Regarding reliability, I believe that while the file may not be closed,
you're not actually at risk of losing data. I suspect that adding in
some code to the sink shutdown to close up any temp files may be a good
idea. To deal with unexpected failure it may even be an idea to try
scanning the dest path for any unclosed files on startup.
I'm not really too familiar with the workings of hdfs sink so maybe
someone else can add more detail. In our test setup we have yet to have
any data loss from it.
> Second question: Could somebody please explain the reasoning behind the
> default values of the HDFS sink configuration? If I use the defaults,
> the sink generates zillions of tiny files (max 10 events per file),
> which as I understand it is not a recommended way to use HDFS.

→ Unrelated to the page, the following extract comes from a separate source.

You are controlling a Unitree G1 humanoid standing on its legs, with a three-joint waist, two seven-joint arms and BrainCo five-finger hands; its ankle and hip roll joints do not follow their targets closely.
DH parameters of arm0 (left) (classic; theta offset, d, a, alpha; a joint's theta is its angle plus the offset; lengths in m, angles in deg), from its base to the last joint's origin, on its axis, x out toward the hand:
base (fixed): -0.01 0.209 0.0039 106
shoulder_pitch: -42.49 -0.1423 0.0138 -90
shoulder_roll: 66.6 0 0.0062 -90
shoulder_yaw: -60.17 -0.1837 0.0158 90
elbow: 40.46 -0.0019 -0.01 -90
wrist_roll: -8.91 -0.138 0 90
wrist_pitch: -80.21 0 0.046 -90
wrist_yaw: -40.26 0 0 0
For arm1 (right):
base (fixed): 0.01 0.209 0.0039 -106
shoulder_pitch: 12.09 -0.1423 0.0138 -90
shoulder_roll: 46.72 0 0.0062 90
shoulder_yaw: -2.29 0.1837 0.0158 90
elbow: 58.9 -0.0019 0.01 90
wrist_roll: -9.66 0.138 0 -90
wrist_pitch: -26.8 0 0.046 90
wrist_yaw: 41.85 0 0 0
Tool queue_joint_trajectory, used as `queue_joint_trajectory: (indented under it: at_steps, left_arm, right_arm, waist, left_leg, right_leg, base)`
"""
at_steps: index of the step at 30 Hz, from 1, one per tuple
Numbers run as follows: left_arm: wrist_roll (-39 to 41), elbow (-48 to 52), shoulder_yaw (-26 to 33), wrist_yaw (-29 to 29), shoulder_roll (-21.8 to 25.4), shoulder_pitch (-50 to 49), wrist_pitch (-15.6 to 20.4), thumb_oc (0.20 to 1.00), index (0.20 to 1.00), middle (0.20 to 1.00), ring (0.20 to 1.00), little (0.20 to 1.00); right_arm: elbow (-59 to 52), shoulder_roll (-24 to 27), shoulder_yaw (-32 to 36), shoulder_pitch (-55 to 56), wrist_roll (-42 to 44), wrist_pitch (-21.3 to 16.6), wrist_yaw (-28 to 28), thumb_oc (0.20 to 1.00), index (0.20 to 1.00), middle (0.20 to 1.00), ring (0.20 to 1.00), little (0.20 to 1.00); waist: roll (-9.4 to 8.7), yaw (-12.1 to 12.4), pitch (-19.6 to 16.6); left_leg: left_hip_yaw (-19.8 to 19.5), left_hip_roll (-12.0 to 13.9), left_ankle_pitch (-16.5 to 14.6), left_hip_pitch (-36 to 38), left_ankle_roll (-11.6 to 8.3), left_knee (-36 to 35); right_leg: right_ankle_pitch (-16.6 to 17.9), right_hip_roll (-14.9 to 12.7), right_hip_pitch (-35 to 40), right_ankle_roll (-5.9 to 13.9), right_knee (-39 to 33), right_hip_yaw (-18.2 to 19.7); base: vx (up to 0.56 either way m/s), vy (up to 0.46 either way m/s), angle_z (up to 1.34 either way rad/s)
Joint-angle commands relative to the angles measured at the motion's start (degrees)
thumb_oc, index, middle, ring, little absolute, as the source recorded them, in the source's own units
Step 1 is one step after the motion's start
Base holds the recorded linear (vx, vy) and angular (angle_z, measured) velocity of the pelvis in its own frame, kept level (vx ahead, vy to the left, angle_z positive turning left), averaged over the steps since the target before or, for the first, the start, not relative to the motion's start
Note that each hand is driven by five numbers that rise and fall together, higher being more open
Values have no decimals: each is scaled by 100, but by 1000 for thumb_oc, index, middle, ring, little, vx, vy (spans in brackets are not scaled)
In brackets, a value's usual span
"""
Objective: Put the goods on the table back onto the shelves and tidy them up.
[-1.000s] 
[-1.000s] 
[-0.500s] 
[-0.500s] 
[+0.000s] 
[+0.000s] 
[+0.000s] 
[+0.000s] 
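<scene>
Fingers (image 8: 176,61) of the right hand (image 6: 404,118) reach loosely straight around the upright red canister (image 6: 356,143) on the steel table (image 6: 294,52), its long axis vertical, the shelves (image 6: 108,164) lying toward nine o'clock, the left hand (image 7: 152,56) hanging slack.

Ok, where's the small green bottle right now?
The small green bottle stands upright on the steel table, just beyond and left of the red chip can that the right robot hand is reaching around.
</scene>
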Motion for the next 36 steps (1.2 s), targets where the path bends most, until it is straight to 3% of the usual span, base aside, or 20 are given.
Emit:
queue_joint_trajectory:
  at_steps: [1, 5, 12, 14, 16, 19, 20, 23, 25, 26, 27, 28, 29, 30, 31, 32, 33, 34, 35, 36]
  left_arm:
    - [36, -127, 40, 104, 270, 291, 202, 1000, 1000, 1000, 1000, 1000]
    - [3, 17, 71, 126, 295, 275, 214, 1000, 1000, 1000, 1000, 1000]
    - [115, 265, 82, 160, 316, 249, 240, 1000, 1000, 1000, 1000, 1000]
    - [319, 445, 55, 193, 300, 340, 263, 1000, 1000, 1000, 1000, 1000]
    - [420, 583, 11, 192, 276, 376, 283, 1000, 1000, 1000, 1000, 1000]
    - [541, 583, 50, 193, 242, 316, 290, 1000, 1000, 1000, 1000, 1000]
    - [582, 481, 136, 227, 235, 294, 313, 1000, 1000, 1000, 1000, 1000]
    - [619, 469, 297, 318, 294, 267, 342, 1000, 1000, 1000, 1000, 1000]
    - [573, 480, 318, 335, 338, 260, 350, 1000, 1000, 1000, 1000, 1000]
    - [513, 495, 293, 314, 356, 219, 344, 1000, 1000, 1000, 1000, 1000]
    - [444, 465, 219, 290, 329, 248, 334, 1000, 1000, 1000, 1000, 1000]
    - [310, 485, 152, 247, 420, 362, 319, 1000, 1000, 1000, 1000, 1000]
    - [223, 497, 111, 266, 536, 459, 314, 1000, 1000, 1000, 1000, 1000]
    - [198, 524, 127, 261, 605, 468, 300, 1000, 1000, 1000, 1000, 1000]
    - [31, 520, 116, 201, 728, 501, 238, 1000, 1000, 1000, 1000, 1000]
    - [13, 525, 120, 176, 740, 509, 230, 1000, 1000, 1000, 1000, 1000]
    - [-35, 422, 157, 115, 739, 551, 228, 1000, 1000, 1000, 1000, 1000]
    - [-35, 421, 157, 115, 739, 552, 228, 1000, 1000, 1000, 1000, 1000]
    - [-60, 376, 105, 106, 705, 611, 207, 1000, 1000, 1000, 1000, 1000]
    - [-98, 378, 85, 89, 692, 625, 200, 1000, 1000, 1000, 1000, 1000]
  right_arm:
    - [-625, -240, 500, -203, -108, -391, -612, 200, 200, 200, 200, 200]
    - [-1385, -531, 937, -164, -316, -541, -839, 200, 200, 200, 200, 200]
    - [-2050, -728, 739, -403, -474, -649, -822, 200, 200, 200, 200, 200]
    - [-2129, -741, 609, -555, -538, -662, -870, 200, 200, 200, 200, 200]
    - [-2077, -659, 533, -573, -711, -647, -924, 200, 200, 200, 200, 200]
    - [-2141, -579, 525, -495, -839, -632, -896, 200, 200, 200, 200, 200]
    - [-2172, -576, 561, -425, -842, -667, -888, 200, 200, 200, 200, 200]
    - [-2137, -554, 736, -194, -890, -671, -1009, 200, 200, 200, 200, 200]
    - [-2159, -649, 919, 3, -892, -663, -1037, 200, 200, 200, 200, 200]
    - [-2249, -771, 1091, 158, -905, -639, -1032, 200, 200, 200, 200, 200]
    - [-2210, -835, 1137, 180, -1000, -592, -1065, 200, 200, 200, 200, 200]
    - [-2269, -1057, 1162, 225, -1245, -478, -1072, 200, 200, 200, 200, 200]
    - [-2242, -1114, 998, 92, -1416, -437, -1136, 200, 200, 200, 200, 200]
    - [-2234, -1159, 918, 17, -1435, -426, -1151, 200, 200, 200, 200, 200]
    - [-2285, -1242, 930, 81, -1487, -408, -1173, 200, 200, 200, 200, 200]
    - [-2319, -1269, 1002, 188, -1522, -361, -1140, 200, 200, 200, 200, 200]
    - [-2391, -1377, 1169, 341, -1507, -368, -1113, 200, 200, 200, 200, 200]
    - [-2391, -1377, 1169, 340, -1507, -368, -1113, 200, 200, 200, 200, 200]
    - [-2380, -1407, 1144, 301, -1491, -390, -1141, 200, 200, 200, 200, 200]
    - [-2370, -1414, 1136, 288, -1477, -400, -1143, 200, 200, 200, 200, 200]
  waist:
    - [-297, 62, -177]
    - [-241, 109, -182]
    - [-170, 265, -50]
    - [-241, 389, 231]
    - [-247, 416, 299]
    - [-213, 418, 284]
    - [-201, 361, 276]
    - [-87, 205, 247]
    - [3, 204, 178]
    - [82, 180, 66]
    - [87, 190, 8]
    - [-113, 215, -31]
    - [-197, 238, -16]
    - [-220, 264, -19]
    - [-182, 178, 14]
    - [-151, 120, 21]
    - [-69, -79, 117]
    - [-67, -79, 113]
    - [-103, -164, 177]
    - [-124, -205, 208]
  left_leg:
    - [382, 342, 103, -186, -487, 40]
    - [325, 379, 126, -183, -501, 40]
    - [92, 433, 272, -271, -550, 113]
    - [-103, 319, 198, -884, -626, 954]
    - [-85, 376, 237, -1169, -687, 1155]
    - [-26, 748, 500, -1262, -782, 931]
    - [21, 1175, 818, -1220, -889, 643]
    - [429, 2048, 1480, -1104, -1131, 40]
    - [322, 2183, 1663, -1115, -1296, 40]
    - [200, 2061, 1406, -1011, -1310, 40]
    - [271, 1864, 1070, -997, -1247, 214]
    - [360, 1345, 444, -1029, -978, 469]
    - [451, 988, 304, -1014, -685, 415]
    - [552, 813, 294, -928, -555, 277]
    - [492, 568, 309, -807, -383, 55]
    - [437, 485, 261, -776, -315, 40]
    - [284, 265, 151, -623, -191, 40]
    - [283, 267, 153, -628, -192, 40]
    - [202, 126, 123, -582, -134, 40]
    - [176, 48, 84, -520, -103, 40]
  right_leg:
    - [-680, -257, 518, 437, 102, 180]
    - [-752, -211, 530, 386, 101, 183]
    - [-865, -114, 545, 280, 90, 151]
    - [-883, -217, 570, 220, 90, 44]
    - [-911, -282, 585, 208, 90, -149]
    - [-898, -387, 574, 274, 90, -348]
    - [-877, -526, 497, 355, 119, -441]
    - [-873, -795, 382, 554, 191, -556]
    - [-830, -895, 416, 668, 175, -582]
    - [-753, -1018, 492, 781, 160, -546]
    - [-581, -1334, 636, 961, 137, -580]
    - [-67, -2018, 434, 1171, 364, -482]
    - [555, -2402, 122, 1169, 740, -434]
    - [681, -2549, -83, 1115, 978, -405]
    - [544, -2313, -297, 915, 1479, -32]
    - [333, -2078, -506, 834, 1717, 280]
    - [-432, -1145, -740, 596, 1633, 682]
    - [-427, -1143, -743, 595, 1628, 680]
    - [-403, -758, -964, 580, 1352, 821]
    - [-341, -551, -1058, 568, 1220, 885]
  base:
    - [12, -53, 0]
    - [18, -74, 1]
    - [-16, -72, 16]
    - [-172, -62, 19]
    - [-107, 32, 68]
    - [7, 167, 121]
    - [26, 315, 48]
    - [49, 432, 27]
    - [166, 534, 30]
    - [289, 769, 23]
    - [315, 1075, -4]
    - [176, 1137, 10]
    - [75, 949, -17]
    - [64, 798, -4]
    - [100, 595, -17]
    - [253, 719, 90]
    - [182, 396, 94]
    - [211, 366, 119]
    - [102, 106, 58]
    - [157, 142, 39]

> Is it OK to change these settings to generate much larger files (MB, GB
> scale)? Or should I write a script that periodically combines these tiny
> files into larger ones?
> Thanks for any advice,
> Chris Birchall.
There's no harm in changing those defaults and I'd strongly recommend
doing so. We have most of the rolls switched off(set to 0) and we just
roll hourly(because that's how we want to separate our logs). You may
also want to change the hdfs.batchSize which defaults to 1... Which is
gong to cause a bottleneck if you have even a moderate amount of
traffic. One thing to note is that with large batches, it's possible for
events to be duplicated(if the batch got partially written and then had
an error, it will get rollbacked at the channel and then rewritten).